- WHAT IS REQUIRED -
Exactly the lines from the opening of the data through the line containing "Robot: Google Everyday" should be reproduced, please, with nothing added.

═════ GIVEN DATA

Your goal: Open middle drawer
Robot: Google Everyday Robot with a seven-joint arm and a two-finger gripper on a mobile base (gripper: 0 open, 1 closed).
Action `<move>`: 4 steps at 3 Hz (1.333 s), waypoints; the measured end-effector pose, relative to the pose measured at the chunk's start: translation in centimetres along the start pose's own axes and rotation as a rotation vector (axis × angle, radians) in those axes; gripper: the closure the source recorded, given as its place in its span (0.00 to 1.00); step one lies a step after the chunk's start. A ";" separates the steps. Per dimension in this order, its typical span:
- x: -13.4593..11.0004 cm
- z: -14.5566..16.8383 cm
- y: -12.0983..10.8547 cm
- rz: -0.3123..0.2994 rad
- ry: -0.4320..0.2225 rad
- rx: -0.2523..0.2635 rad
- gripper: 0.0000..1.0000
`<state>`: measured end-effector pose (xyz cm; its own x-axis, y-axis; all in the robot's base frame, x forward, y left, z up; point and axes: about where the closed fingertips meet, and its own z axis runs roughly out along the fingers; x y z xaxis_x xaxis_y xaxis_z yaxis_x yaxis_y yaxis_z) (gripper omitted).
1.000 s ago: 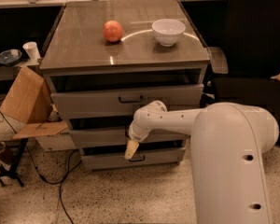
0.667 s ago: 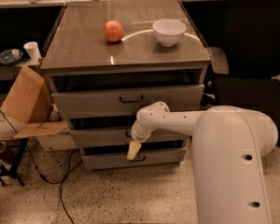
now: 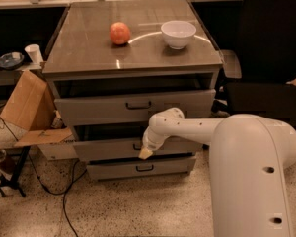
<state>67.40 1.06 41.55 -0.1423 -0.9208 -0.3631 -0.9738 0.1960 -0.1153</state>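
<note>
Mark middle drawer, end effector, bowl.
middle drawer (image 3: pixel 104 149): camera view, left part of its grey front.
end effector (image 3: pixel 146 153): camera view, cream tip, at the centre of that drawer's front.
bowl (image 3: pixel 178 33): camera view, white outer wall.

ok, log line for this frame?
task: open middle drawer | end effector: at its handle | state: looks slightly out | top drawer: partly out

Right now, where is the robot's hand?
The hand is in the lower middle of the camera view, at the front of the middle drawer near its centre, below the top drawer and above the bottom drawer.
</note>
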 end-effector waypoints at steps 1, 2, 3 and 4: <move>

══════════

- SOLUTION TO THIS PROBLEM -
Your goal: Open middle drawer
Robot: Google Everyday Robot with a seven-joint arm and a two-finger gripper on a mobile base (gripper: 0 open, 1 closed).

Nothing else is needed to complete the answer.